[WHAT THIS TASK INVOLVES]
Please copy each line from the entries that contains the string "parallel".

[SOURCE DATA]
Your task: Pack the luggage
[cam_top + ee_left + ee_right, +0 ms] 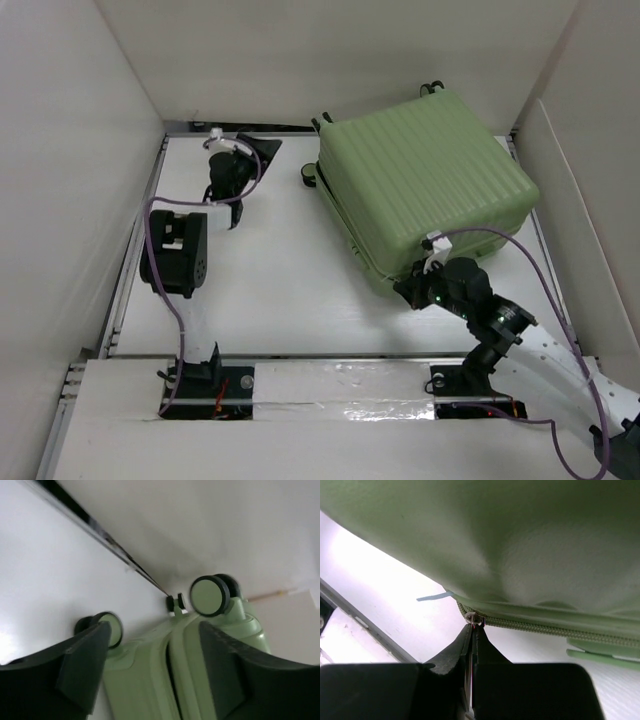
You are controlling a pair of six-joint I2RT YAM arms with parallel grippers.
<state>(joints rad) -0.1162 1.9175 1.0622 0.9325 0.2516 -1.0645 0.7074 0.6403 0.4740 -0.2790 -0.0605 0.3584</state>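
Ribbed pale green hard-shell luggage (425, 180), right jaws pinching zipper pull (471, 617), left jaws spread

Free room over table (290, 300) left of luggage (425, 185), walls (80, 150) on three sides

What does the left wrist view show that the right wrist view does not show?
Only the left wrist view: the caster wheels and the open left pincer. Only the right wrist view: the zipper and the right pincer, shut on the zipper pull. Both: the pale green shell of the luggage and the white table.
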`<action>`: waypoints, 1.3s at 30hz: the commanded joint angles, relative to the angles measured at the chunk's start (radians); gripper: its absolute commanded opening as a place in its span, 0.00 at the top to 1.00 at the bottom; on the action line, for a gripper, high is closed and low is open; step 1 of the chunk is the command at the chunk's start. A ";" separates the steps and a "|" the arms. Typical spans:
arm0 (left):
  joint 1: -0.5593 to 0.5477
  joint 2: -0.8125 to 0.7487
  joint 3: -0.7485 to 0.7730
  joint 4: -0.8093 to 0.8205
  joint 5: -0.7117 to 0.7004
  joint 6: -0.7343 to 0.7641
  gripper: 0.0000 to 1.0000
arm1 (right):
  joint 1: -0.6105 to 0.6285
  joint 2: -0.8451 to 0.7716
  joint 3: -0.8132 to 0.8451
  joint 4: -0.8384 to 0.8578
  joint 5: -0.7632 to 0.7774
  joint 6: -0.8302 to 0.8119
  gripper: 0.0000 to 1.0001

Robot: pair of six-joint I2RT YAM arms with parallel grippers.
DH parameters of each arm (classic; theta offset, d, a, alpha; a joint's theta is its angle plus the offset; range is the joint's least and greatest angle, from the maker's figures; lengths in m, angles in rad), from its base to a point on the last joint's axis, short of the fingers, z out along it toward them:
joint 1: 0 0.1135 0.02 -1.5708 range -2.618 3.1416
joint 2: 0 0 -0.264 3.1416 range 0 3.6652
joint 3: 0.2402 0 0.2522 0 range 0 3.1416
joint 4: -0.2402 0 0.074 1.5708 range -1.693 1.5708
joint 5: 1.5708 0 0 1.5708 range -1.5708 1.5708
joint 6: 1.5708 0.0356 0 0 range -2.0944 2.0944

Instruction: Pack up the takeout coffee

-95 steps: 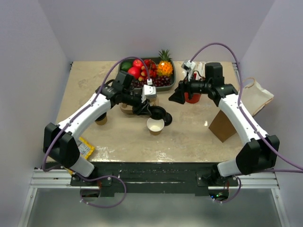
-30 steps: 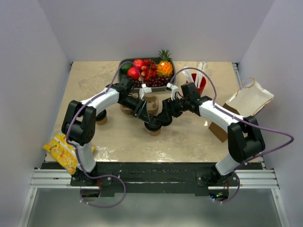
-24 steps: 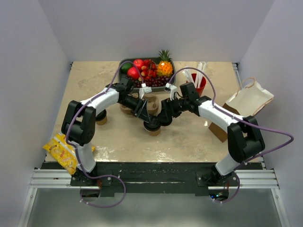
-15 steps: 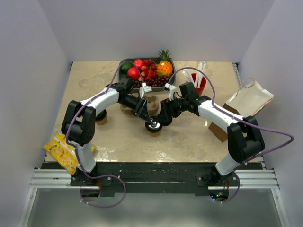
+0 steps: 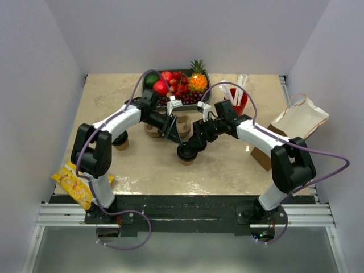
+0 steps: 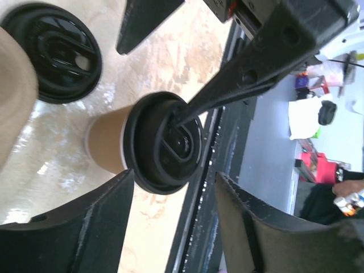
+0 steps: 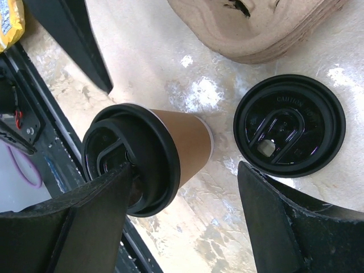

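Over the middle of the tabletop [image 5: 239, 170] the left arm [image 5: 114, 122] and right arm [image 5: 259, 132] meet from either side. At the far edge sits a fruit tray [image 5: 209, 91]. A brown bag [image 5: 266, 152] is by the right edge, and a red cup [image 5: 236, 103] holding straws is near the far-right corner. A carrier [image 5: 182, 123] lies between the tray and the middle.

Just on the carrier's near side the coffee [image 5: 185, 152] stands upright with its black lid [image 6: 165, 142] on. The left tool [image 6: 173, 181] is open, its fingers [image 6: 85, 227] spread to either side of the cup; I cannot tell whether they touch it. The right tool [image 7: 185, 168] is open wide, holding nothing, with one finger resting on top of the lid. A loose lid [image 7: 289, 126] lies flat on the tabletop just beside the coffee.
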 commanded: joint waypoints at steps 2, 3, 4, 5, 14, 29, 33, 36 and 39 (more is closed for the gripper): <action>0.004 -0.039 0.079 0.019 -0.051 -0.001 0.29 | 0.012 -0.001 0.044 -0.001 0.012 -0.014 0.23; 0.004 -0.039 0.089 0.019 -0.088 -0.001 0.26 | 0.014 0.000 0.047 -0.001 0.012 -0.015 0.23; 0.006 -0.042 0.105 0.019 -0.109 -0.003 0.23 | 0.018 0.005 0.049 -0.002 0.012 -0.017 0.23; 0.007 -0.056 0.109 0.031 -0.135 -0.006 0.20 | 0.020 0.005 0.052 -0.005 0.013 -0.018 0.23; 0.030 -0.244 -0.130 0.260 -0.326 -0.148 0.00 | 0.023 0.008 0.066 -0.004 -0.006 -0.029 0.23; 0.032 -0.126 -0.319 0.523 -0.056 -0.333 0.05 | 0.001 -0.015 0.066 -0.027 -0.211 -0.043 0.20; 0.035 -0.103 -0.342 0.555 -0.047 -0.368 0.06 | 0.001 -0.006 0.060 -0.067 -0.209 -0.078 0.21; 0.050 -0.094 -0.350 0.568 -0.034 -0.386 0.08 | 0.001 0.019 0.058 -0.096 -0.203 -0.108 0.21; 0.081 -0.103 -0.353 0.568 -0.024 -0.402 0.08 | 0.001 0.033 0.058 -0.082 -0.188 -0.101 0.22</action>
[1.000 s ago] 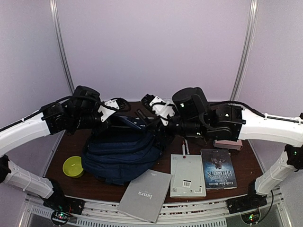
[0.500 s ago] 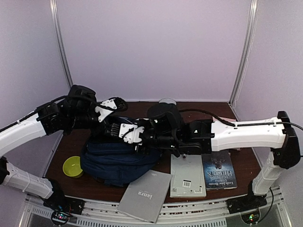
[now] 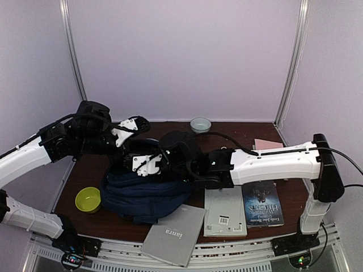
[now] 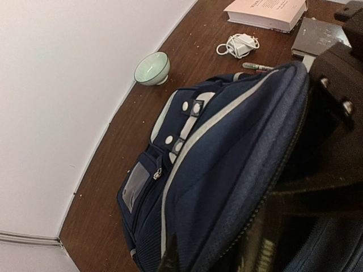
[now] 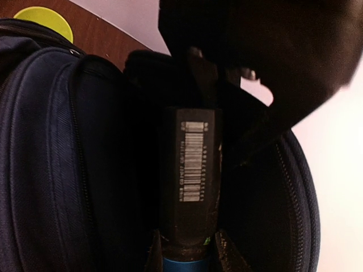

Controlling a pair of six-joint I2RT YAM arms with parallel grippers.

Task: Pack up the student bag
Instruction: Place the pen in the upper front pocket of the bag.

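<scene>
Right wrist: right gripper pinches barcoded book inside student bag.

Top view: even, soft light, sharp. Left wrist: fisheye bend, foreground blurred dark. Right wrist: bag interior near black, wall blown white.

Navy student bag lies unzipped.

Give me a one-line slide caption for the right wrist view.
Right tool grips a dark barcoded item inside the open navy student bag; yellow bowl beyond.
</scene>
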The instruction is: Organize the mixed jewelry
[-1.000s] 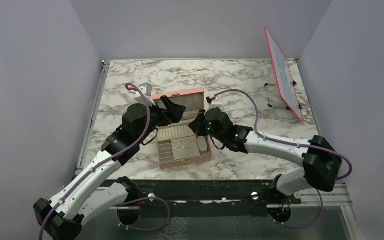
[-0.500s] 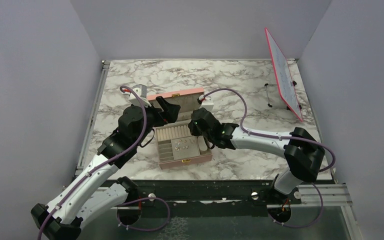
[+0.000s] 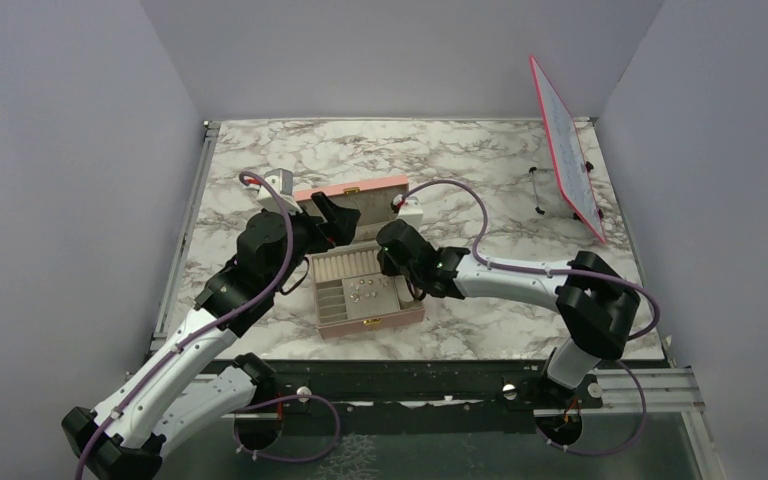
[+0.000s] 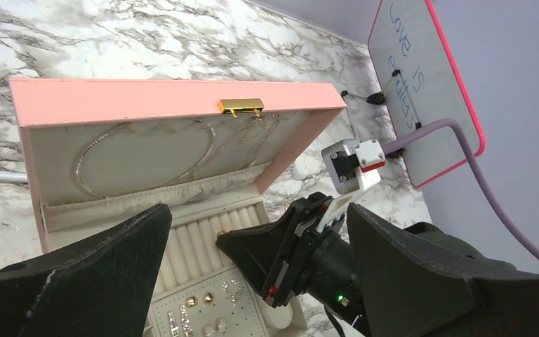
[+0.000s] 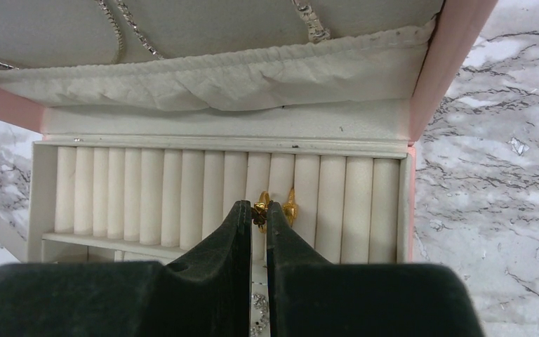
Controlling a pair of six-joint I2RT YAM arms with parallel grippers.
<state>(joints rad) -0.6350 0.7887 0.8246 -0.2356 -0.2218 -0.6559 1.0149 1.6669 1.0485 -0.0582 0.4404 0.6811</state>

[YOUR RESPONSE]
You are controlling a pair of six-joint I2RT YAM arms with parallel grippers.
Robot: pair of six-joint I2RT YAM arms with parallel grippers.
Controlling a pair of six-joint I2RT YAM arms with parallel grippers.
Controlling a pair of six-joint I2RT YAM arms with parallel grippers.

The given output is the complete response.